CALGARY – Cenovus Energy Inc. posted a $668-million first-quarter loss as the price of crude fell by more than half — and its CEO said the industry may not be out of the woods yet.
“I think there’s continuing risk here in the second quarter, because the of the potential for storage congestion, that we might see even weaker prices,” Brian Ferguson said in an interview.
In North America, oil is being stored in tanks in the hopes that it will sell at a better price down the road. There have been concerns that as those tanks fill up, prices could deteriorate.
“One of the things we’re very closely monitoring is supply and we’ve seen clearly a big drop in the rig count,” said Ferguson. “That has not translated to a drop in supply yet in the U.S. I think we’ll have more information, a clearer view in the direction of oil prices perhaps in the third quarter.”
It’s not all bad news. The Calgary-based company (TSX:CVE) said operating expenses at its two big oilsands projects are down 31 per cent and suppliers are cutting their costs by between five and 10 per cent.
Cenovus is expecting a total of $200 million in savings this year, about half of which would still be achievable should there be a rebound in oil prices.
Cenovus expects to be near the low end of its projections for 2015 operating expenses.
Despite the fact that Canadian heavy oil prices were 55 per cent lower in the first quarter compared with a year earlier, Cenovus increased output from its flagship Christina Lake and Foster Creek projects in northeastern Alberta by 20 per cent to a combined 144,000 barrels a day.
The company’s operating loss, which strips out unusual one-time items like foreign exchange swings, was $88 million.
A year earlier, Cenovus had an operating profit of $378 million.
Cenovus said it has taken steps to cut costs, including a previously announced 15 per cent reduction of its workforce and a $700-million reduction in its 2015 capital budget, which will be about 40 per cent below last year’s levels.

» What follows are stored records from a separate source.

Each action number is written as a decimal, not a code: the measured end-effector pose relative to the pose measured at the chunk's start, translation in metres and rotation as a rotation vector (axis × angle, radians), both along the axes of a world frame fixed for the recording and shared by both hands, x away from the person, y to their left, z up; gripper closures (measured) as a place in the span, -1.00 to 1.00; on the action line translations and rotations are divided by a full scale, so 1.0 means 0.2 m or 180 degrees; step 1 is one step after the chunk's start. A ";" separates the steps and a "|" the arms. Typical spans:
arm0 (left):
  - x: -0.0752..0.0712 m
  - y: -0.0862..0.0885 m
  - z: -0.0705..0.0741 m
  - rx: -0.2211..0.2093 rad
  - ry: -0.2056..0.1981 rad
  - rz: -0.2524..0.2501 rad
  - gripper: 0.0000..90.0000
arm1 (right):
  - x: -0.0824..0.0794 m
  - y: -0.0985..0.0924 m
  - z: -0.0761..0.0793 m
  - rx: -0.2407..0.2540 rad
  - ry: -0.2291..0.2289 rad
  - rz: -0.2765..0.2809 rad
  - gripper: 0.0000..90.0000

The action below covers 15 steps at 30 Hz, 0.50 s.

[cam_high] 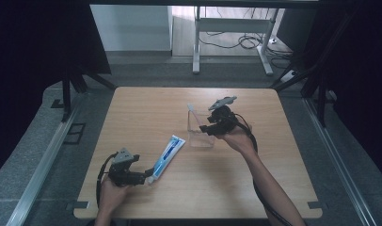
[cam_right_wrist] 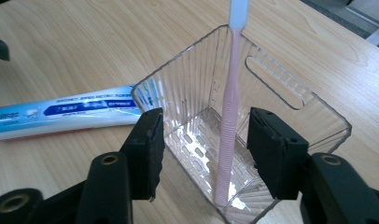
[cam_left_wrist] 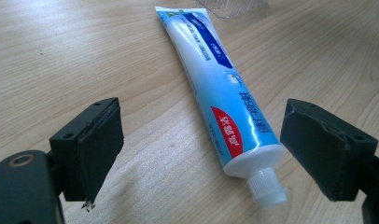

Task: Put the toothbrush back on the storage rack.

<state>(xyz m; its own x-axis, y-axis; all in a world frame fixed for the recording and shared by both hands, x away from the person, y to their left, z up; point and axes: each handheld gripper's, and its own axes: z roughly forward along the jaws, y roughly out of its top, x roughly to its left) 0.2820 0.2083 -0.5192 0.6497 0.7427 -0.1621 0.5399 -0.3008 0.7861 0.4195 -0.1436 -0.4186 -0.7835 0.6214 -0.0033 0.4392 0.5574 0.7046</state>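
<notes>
We see a toothpaste tube [cam_left_wrist: 215, 88] lying flat on the table [cam_high: 132, 108], cap toward our left gripper [cam_high: 143, 178], whose jaws gape empty around that cap; its long axis runs away to the clear bin [cam_right_wrist: 290, 107], where our right gripper [cam_right_wrist: 204, 154] hangs half-open, empty, above a standing toothbrush [cam_right_wrist: 230, 116].

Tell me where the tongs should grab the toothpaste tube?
Probably near the white screw cap, across the round shoulder of the blue and white plastic toothpaste tube. It lies flat on the wooden table, so come from above; the open left tongs already straddle that end.
</notes>
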 end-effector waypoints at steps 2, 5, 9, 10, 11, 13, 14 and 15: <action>0.00 0.00 0.00 0.0003 0.0001 0.0000 -0.70 | -0.01 0.00 0.00 0.0008 -0.0001 0.0011 -0.01; 0.00 0.00 0.00 0.0008 0.0003 -0.0004 -0.70 | -0.03 -0.02 0.03 0.0081 -0.0038 0.0078 -0.06; 0.00 0.00 0.00 0.0014 -0.0001 -0.0015 -0.70 | -0.06 -0.04 0.04 0.0080 -0.0054 0.0092 -0.15; 0.00 0.00 0.00 0.0013 -0.0001 -0.0015 -0.70 | -0.06 -0.04 0.04 0.0088 -0.0047 0.0094 -0.18; 0.00 0.00 0.00 0.0013 -0.0001 -0.0015 -0.70 | -0.06 -0.04 0.04 0.0088 -0.0047 0.0094 -0.18; 0.00 -0.01 0.00 0.0019 -0.0001 -0.0017 -0.70 | -0.07 -0.06 0.04 0.0096 -0.0051 0.0092 -0.26; 0.00 -0.01 0.00 0.0019 -0.0001 -0.0017 -0.70 | -0.07 -0.06 0.04 0.0096 -0.0051 0.0092 -0.26; 0.00 -0.01 0.00 0.0022 -0.0003 -0.0018 -0.70 | -0.08 -0.07 0.04 0.0093 -0.0061 0.0085 -0.35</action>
<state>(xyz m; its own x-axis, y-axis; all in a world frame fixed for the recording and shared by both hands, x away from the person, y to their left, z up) 0.2824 0.2070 -0.5201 0.6541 0.7400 -0.1565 0.5375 -0.3092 0.7845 0.4036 -0.1578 -0.4115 -0.7998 0.6002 -0.0006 0.4107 0.5480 0.7288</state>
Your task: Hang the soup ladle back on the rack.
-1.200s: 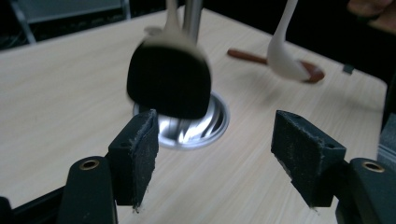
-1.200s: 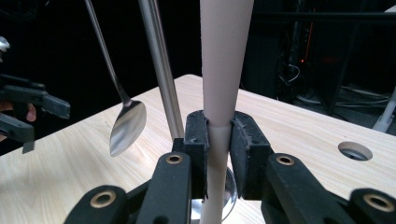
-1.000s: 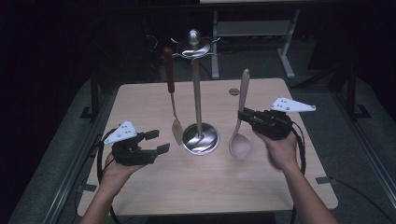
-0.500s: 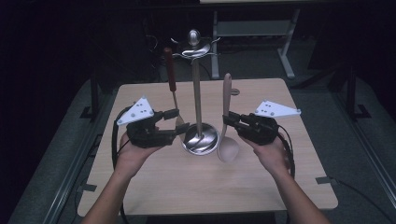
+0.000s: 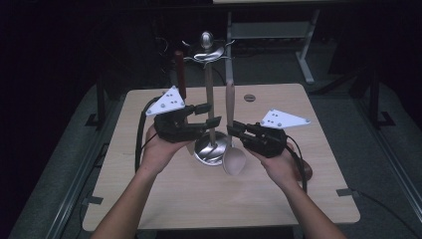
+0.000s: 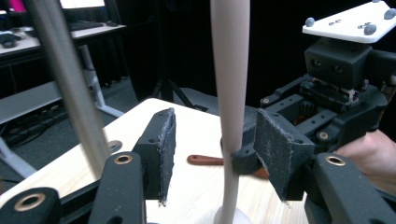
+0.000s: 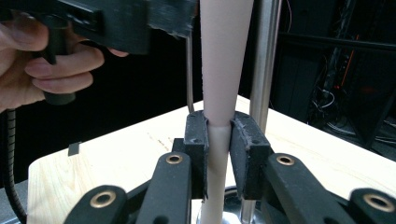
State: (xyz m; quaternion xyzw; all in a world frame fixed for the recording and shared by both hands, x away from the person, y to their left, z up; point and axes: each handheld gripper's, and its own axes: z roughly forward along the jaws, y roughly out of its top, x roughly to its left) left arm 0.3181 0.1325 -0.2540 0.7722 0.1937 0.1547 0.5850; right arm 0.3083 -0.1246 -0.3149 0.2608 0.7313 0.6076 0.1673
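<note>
Left tool (image 6: 212,158) of mine stands spread, its jaws just closing in around the pale wooden spoon's (image 6: 229,70) handle without pressing it yet. Right tool (image 7: 218,149) pinches that handle lower down, holding the spoon upright beside the steel utensil stand (image 5: 209,99). Handover half done; hanging remains, I judge.

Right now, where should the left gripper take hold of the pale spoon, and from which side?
On the bare handle above the right gripper. The pale spoon stands upright, bowl down, so the left gripper should close level from its own side, pads flat on the handle.
</note>
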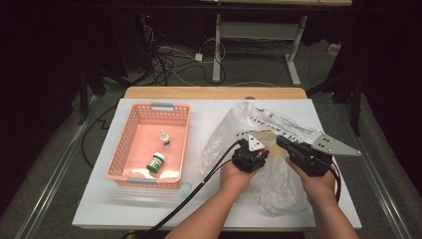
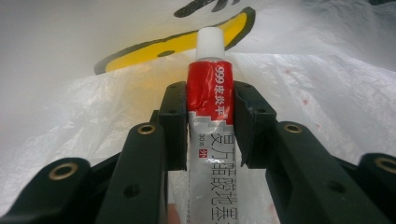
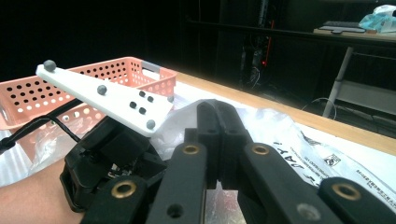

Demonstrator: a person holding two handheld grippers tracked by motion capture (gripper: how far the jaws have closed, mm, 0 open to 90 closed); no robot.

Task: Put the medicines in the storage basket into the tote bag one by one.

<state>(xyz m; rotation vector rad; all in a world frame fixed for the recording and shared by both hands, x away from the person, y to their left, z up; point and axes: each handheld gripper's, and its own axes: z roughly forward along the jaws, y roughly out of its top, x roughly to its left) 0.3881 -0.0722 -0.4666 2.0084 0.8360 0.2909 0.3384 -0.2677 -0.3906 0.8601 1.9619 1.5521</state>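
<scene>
Two tools at work on one plastic bag (image 1: 259, 149), which lies crumpled on the right half of the white desk (image 1: 99, 199); one pink basket (image 1: 152, 144) on the left half, well apart from the bag.

Item, left tool (image 2: 210, 109): jaws pinching a red-and-white ointment tube (image 2: 210, 88) across its upper body, white cap pointing away toward the bag's yellow print; the tube sits inside or at the mouth of the bag, film on every side of it in the left gripper view; in the high view this tool (image 1: 250, 152) rests against the bag's middle.

Item, right tool (image 3: 217, 135): jaws pressed together, apparently on a fold of bag film, though the film between them is hard to make out; in the high view it (image 1: 291, 145) sits at the bag's right side.

Item, basket contents: one green-labelled bottle (image 1: 156, 163) lying on its side; one small white dropper bottle (image 1: 164, 139) upright, near it.

Risks, as judged: the grip on the tube is narrow and the tube soft, so a hard squeeze could dent it, a slack one let it slide back into the bag; thin film may snag on the tube and drag along; should the right tool lose its fold, the mouth could collapse; a hasty drop into the basket might topple the upright dropper bottle.
</scene>
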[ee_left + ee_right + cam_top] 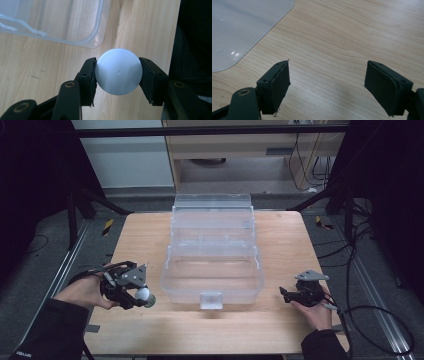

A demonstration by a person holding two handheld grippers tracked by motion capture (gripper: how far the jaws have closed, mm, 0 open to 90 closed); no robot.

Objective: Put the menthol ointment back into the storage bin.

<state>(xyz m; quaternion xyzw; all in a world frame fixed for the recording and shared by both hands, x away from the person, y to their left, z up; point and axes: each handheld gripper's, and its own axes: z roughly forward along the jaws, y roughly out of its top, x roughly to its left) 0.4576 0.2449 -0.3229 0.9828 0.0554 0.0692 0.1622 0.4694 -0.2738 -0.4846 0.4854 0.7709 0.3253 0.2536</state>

Executive and employee salary increases have been deferred this year. Discretionary spending on things like travel, conferences, off site meetings and information technology upgrades are also being reduced.
In recent weeks, crude prices have been improving, with the U.S. benchmark settling at US$58.58 a barrel on Wednesday. If current conditions hold up, Cenovus said it expects to “essentially cover” its capital spending and current dividend for the rest of the year.
Shareholders were able to reinvest their dividends at a three per cent discount to market prices. During the first quarter, more than a third of shareholders opted for the discounted Dividend Reinvestment Plan, resulting in cash savings of about $81 million.
Cenovus has been looking to sell or take public its royalty lands in Alberta. On those properties, other companies pay Cenovus a royalty to drill.
Ferguson told analysts on a conference call the company has seen “substantive interest from substantive parties.” But it will only make a move “when the timing presents itself and the valuation meets our expectation.”
In the interview, he said a transaction is expected in 2015.